We would first import the New York weather data that we downloaded in earlier post, as shown below.

import numpy as np

dt = np.dtype([('Month', 'int8'), ('Day', 'int8'), ('Year', 'int16'), ('Temp', 'float64')])
data = np.loadtxt('weather/NYNEWYOR.txt', dtype=dt)
print data[:5]


and find the total number of records in the data, and also create an array "year2012" to extract and store the year 2012 NY weather data set into that array as shown below:

total_days = len(data)
print total_days


year2012 = data[data['Year'] == 2012]


Now we will plot the year 2012 data in a histogram, as below:

from scipy import stats
import scipy as sp
%pylab inline
import matplotlib.pyplot as plt
plt.hist(year2012['Temp'], bins=20);




Now we would define a NumPy function as below, which would calculate the number of data points, min/max of the data, variance, kurtosis, and median of data, using def as shown below.

def describe_data(x):
    n, min_max, mean, var, skew, kurt=sp.stats.describe(x)
    print 'number of points: ', n
    print 'min/max: ', min_max
    print 'mean: ', mean
    print 'variance: ', var
    print 'skew: ', skew
    print 'kurtosis: ', kurt
    print 'median: ', sp.median(x)


We would now call the function on the 2102 data set using:

describe_data(year2012['Temp'])



Scipy provides somewhat powerful mquantiles function. mquantiles allows to quickly divide our data into 4 quartiles by requesting points at 0.25, 0.5, 0.75, and 1.0.

sp.stats.mstats.mquantiles(year2012['Temp'], [0.25, 0.5, 0.75, 1.0])

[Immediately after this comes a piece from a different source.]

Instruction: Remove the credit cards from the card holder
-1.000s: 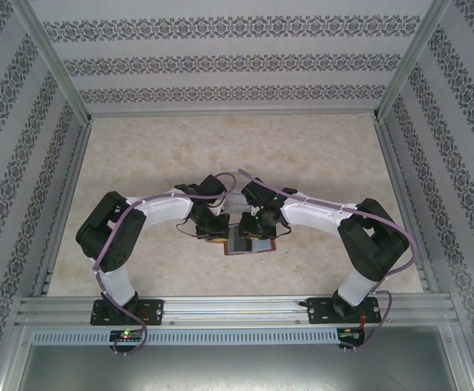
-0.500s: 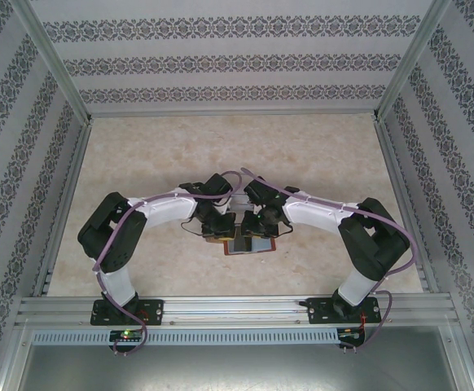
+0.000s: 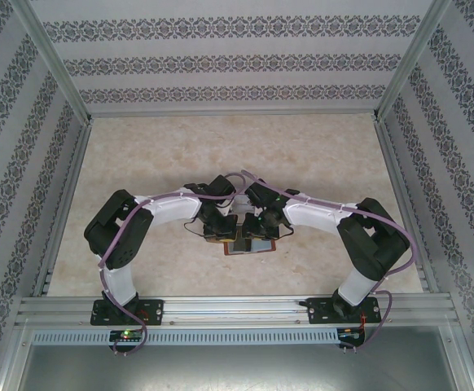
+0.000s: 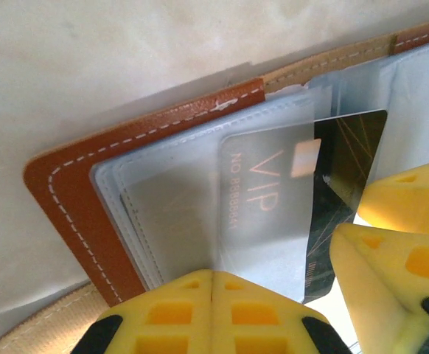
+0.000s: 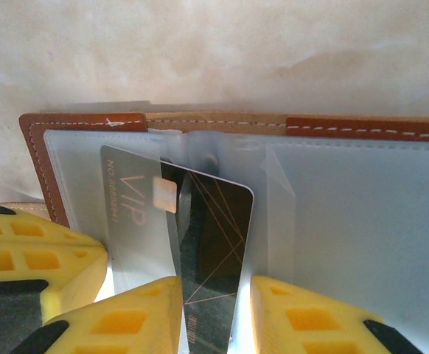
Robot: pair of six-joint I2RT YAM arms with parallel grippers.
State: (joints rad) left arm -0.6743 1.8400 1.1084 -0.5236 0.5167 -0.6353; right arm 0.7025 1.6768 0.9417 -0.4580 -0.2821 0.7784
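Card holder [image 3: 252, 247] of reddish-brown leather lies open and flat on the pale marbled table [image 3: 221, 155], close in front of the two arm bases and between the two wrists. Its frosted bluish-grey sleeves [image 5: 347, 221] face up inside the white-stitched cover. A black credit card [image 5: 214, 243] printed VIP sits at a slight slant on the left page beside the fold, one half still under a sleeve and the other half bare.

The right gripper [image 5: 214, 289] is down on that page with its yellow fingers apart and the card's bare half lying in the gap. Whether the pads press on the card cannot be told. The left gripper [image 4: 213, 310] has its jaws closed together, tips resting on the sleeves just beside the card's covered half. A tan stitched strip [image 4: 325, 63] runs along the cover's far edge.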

That 0.25 number will correspond to the first value that is greater than the 25% of the data entries. Similarly, we expect .5 to be the median, .75 to be greater than 75% of the entries, and 1 to be responsible for the greatest entry. We can put any number we want in there in mquantiles, between 0-1, for example, if we are interested in temp that are hotter than 90% of all the other days, as well as the 95%, and 100% of the entries, we could request that as well using:

sp.stats.mstats.mquantiles(year2012['Temp'], [0.90, 0.95, 1.0])


Fit and Interpolate Data

Now we would be fitting data and interpolating it using the statistical package in ScyPy.

%pylab inline
import matplotlib.pyplot as plt
import numpy as np
import scipy.stats as stats

 

Now let’s seed the NumPy random number generator with the value, 1. Then we are going to take 150 random samples, centered at 25, with a standard deviation of 1.

np.random.seed(1)
rnd = stats.norm.rvs(loc=25, scale=1, size=150)

 

Let’s go ahead and plot this sample.

plt.hist(rnd)



Now let’s see how to estimate a probability distribution function from the data that we have just sampled.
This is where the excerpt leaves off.